Politically, Whitney was an "Old-Line Whig", and like many New Yorkers he was a supporter of Henry Clay. In 1852 Whitney was one of the leaders in organizing the City Reform League, which spearheaded a movement to wrest some of the power away from corrupt city aldermen.

==Personal life==
In 1803, when he was 26 years old, he married Harriet Suydam (1782–1860), the sister of his brother's wife. Together, they were the parents of:

- Samuel Suydam Whitney (1804–1858), who died unmarried.
- Emeline Whitney (1806-1897), who married John Dore.
- John Currie Whitney (1808–1808), who died in infancy.
- Mary Whitney (1810–1876), who married Jonas Phillips Phoenix, a merchant and U.S. Representative.
- Henry Whitney (1812–1856), who married Hannah Eugenia Lawrence (1815–1844) in 1835. After her death, he married Maria Lucy Fitch (1827-1886) in 1850.
- William Whitney (1816–1862), who married Mary Stuart McVickar (1817–1907) in 1843.
- Stephen Whitney (1814–1858), who died unmarried of consumption.
- Edward Whitney (1818–1851), who died unmarried.
- Caroline Whitney (1823–1905), who married Ferdinand Suydam (1816-1872). After his death, she married Dr. John Jacob Crane (1820-1890). Lastly, she married Nathan Adolphus Baldwin (1824-1898), the widower of her brother Henry's widow.

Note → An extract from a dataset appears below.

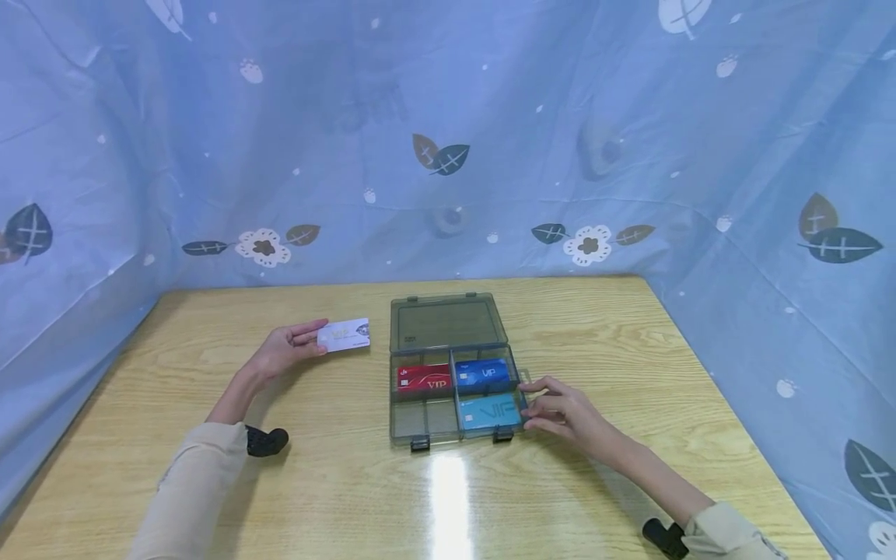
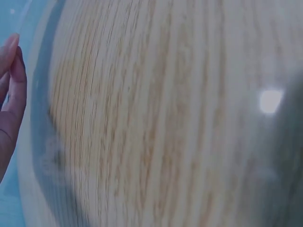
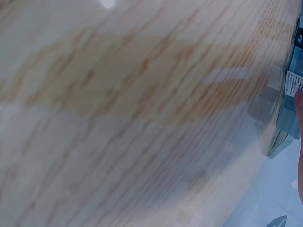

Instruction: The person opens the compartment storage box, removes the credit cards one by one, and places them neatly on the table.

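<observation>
My left hand (image 1: 283, 351) pinches a white VIP card (image 1: 343, 335) by its left end, above the table to the left of a clear grey plastic box (image 1: 442, 442). The lid (image 1: 448, 323) lies flipped back. Inside, a red VIP card (image 1: 424, 378) sits in the back left compartment, a dark blue VIP card (image 1: 483, 373) in the back right and a light blue card (image 1: 488, 412) in the front right. Against the box's right wall rests my right hand (image 1: 570, 416), fingertips touching it. In the right wrist view a finger (image 3: 300, 106) meets a white label (image 3: 292, 84) on the box.
A wooden table (image 1: 336, 482) carries everything. Blue patterned cloth (image 1: 490, 194) hangs behind it and along both sides. Two black latches (image 1: 420, 443) stick out from the box's front edge. Black wrist devices (image 1: 266, 442) sit at both cuffs.
</observation>
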A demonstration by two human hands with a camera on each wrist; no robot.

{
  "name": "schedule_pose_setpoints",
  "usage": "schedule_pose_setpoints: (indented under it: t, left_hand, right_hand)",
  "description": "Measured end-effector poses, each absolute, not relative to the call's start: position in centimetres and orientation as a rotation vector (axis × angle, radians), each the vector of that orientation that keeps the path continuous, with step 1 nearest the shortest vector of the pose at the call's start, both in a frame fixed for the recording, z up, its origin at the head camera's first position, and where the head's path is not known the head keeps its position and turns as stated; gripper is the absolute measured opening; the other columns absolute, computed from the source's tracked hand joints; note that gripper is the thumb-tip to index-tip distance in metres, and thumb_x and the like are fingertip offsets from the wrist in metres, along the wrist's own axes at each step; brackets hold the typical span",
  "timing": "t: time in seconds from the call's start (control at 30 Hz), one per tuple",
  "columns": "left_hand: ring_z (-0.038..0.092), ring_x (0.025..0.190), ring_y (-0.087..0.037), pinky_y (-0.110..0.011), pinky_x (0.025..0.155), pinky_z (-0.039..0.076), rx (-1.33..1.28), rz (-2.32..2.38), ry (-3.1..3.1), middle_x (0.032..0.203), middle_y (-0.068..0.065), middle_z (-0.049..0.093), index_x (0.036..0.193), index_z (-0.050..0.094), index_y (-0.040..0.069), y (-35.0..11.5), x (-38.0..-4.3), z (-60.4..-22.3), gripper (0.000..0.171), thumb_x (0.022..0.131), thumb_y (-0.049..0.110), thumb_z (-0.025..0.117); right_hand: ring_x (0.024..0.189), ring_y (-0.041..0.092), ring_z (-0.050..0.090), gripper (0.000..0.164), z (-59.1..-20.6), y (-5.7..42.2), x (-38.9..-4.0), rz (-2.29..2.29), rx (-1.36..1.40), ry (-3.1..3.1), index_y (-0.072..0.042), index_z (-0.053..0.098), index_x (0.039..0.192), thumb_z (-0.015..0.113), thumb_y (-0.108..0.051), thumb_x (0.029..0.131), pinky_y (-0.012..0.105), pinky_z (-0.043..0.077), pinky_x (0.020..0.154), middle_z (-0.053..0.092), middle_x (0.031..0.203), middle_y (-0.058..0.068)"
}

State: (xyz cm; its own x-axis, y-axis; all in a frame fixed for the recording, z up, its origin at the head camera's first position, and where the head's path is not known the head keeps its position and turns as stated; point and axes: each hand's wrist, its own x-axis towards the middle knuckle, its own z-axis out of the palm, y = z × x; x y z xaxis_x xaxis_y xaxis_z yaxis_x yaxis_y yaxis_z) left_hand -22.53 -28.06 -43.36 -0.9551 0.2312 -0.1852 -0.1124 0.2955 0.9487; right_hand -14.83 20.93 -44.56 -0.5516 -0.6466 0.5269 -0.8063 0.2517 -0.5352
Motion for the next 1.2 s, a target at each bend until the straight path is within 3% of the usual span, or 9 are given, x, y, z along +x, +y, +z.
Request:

Whitney died at home in Bowling Green on February 16, 1860. An elaborate funeral was held at Trinity Church, after which he was buried at Green-Wood Cemetery in Brooklyn. The executors of his estate later had a marble chapel built at his burial site. Harriet Suydam Whitney died four months later, in May 1860.

===Residence===
In 1825, Whitney had a townhouse built at Number 7 Bowling Green, at the corner of State Street and Broadway—the current site of the old Custom House that is now home to the Heye Indian Museum. The seven houses in the block, which faced across Bowling Green and straight up Broadway, were among the most fashionable in the city when they were built. However, as the city quickly evolved, wealthy residents began to move "uptown" to Washington Square and Fifth Avenue. Stephen Whitney, who was famous for refusing to bend to fashion, was still living at 7 Bowling Green when he died, even though the neighborhood had become somewhat run down and all of his peers had moved away. The contents of the Whitney living room at 7 Bowling Green have been on permanent display at the Museum of the City of New York since 1936.

===Wealth===
Whitney was among the first multi-millionaires in the city. Many accounts refer to his fortune as second only to that of John Jacob Astor, who died in 1848 with an estate of $20 million (~$ in ). Whitney's wealth was estimated at his death to be at least $8 million, although some thought it was $10 or even $15 million. Unlike the Astors, he was not given to public philanthropy, and the result is that the Whitney name is not remembered in the city the way that the Astor name is.

===Descendants===
Through his son William, he was a grandfather of Mary Stuart Whitney (1849–1922), who married attorney J. Frederic Kernochan, brother of businessman James Powell Kernochan.

Also through his son William, he was a great-grandfather of Mary Stuart Whitney who married Robert Livingston Stevens, son of Edwin Augustus Stevens. Their son, Robert Livingston Stevens Jr. married Grace Vanderbilt Davis, daughter of Brig. General Cornelius and Grace Vanderbilt.